Wow! “Intellectual fascism”? What purpose is the use of such invective by someone who has spent pages claiming to be above any partisan scholarship? The purpose is to dismiss out of hand any real critique of the modern capitalist state and its workings. Professor Wineburg’s lines of attack demonstrate that he identifies strongly with these dominant powers. It is not uncommon for a person with such an identification to react with fury when patterns of domination are challenged because such patterns are so deeply woven into the fabric of society. Here is how he dismisses People’s History:

“Zinn remains popular not because he is timely but precisely because he’s not.

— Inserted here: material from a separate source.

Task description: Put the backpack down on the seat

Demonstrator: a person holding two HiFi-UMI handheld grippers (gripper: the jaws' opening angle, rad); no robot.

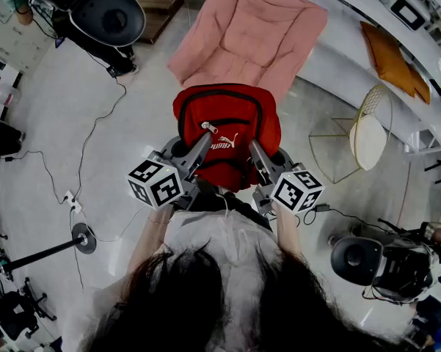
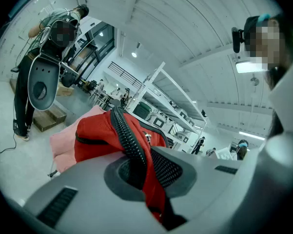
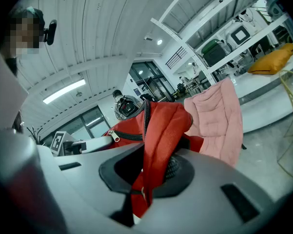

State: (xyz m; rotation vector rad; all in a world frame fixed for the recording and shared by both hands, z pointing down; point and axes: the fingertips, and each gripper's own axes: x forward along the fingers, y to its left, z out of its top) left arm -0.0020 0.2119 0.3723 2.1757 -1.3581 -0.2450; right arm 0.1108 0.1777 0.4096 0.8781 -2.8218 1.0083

A People’s History speaks directly to our inner Holden Caulfield. Our heroes are shameless frauds, our parents and teachers conniving liars, our textbooks propagandistic slop. Long before we could Google accounts of a politician’s latest indiscretion, Zinn offered a national ‘gotcha.’ They’re all phonies is a message that never goes out of style.” [page 33]

So there we have it. How dare Howard Zinn question our great country and its great institutions! There is no reason for anyone to complain, so he writes only to indulge a childish desire to poke people in the eye and only the immature could possibly follow him. Sam Wineburg may have convinced himself that he has “exposed” Howard Zinn, but he has exposed only his own desire to guard the honor of the powerful and keep them safe from criticism.

People’s History is an attempt to write people into the history that they lived. Professor Wineburg’s illogical contention that the Right’s efforts to erase people from history — the ideological re-writing of history in school textbooks in Texas and the elimination of Mexican-American studies in Tucson, Arizona, are merely two of the most recent efforts — is equivalent to the pioneering work of Professor Zinn is unworthy of an educator. And far less removed from such ideologically inspired erasures of history than he would like to believe.

3 comments on “Defending Howard Zinn

  1. Alcuin says:

    I’m not surprised. The AFT is a union and, like every union that I’m familiar with, it bows to the demands of the elite. Many unions like to tout their history of supporting social change in the 1930s to fool potential members into thinking that they still do. They do not. They sold out, a long time ago. If unions are so concerned with social justice, why is Taft-Hartley still on the books?

    From the official history of the AFT:

    “[Sandra Feldman (president of the AFT from 1997 – 2004)] was a powerful voice in support of both public schools and teacher accountability. She strongly advocated national standards and, rather than criticizing the No Child Left Behind Act, she condemned the Bush administration for not fully financing and enforcing it.”

    An organization with well over 600,000 members is not going to endorse the ideas of Howard Zinn. I’m sure your source is correct in believing that the AFT will not publish a rebuttal. Why would they?

    • Perhaps what’s most sad about the AFT printing the attack is that it is not simply an assault on Howard Zinn — it is an attack on teaching anything that deviates from the dominate corporate narrative and thus on teachers’ scope of creativity in the classroom.

      • Alcuin says:

        You are most kind in your choice of words. I would have used the word “outrageous” instead of “sad”. We need a lot more enraged citizens of all kinds to put a stop to the increasingly punitive and restrictive practices being implemented by the newest and most improved version of capitalism ever known to mankind. The 50,000 who turned out at the behest of 350.org should be a warning shot fired across Obama’s bow.